* **Your instructions**:
Of the lines below, write out exactly those from the line with "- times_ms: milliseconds" through the line with "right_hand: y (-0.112", both included, and skip the rest.

◆ ◆ ◆ ◆

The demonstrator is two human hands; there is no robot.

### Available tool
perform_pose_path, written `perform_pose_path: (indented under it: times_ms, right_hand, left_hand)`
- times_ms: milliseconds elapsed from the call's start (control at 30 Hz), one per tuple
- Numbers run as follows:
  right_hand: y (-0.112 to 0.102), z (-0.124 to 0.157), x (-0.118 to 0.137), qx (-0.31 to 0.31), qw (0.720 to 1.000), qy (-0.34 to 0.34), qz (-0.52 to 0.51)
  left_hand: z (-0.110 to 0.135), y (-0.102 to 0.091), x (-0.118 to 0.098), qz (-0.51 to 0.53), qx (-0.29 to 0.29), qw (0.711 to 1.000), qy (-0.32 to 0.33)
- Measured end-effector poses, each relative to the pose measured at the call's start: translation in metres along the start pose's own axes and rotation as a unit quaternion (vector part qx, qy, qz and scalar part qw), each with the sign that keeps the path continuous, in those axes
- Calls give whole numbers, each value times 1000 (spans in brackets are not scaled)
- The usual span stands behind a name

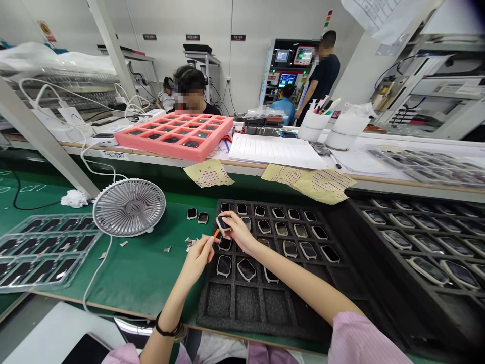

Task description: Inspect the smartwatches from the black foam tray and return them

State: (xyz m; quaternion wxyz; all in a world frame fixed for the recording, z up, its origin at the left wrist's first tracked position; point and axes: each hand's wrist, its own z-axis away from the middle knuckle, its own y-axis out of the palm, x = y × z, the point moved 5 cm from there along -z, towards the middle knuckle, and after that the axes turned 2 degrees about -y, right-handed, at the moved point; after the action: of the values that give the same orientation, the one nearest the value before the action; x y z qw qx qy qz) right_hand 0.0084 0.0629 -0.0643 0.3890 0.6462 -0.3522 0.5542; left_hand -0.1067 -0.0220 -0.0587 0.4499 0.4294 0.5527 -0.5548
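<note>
My right hand (239, 232) pinches a small dark watch case (223, 223) above the left part of a black foam tray (242, 298). My left hand (200, 254) is closed on a thin orange-tipped tool (215, 233) whose tip meets the case. Several more watch cases lie in the tray's compartments; the front row is empty. Two loose cases (197, 216) rest on the green mat to the left of the tray.
A small white fan (129, 207) stands on the green mat, a clear plastic tray (38, 250) beside it. Another black tray of parts (424, 242) lies at right. A pink tray (176, 132), papers and cups sit on the shelf behind. Other people work beyond it.
</note>
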Motion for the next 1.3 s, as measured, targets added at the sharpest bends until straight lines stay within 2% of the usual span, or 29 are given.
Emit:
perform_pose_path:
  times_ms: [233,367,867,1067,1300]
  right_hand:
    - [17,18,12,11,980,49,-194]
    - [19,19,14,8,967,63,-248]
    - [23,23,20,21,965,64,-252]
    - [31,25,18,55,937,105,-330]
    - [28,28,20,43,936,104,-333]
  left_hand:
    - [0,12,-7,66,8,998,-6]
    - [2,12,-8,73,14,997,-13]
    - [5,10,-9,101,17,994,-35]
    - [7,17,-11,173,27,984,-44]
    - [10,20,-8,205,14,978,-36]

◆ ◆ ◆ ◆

* **Output below**:
- times_ms: milliseconds elapsed from the call's start (control at 30 Hz), one per tuple
- Numbers run as follows:
  right_hand: y (-0.112 to 0.102), z (-0.124 to 0.157), x (-0.118 to 0.137), qx (-0.31 to 0.31), qw (0.720 to 1.000), qy (-0.34 to 0.34), qz (-0.52 to 0.51)

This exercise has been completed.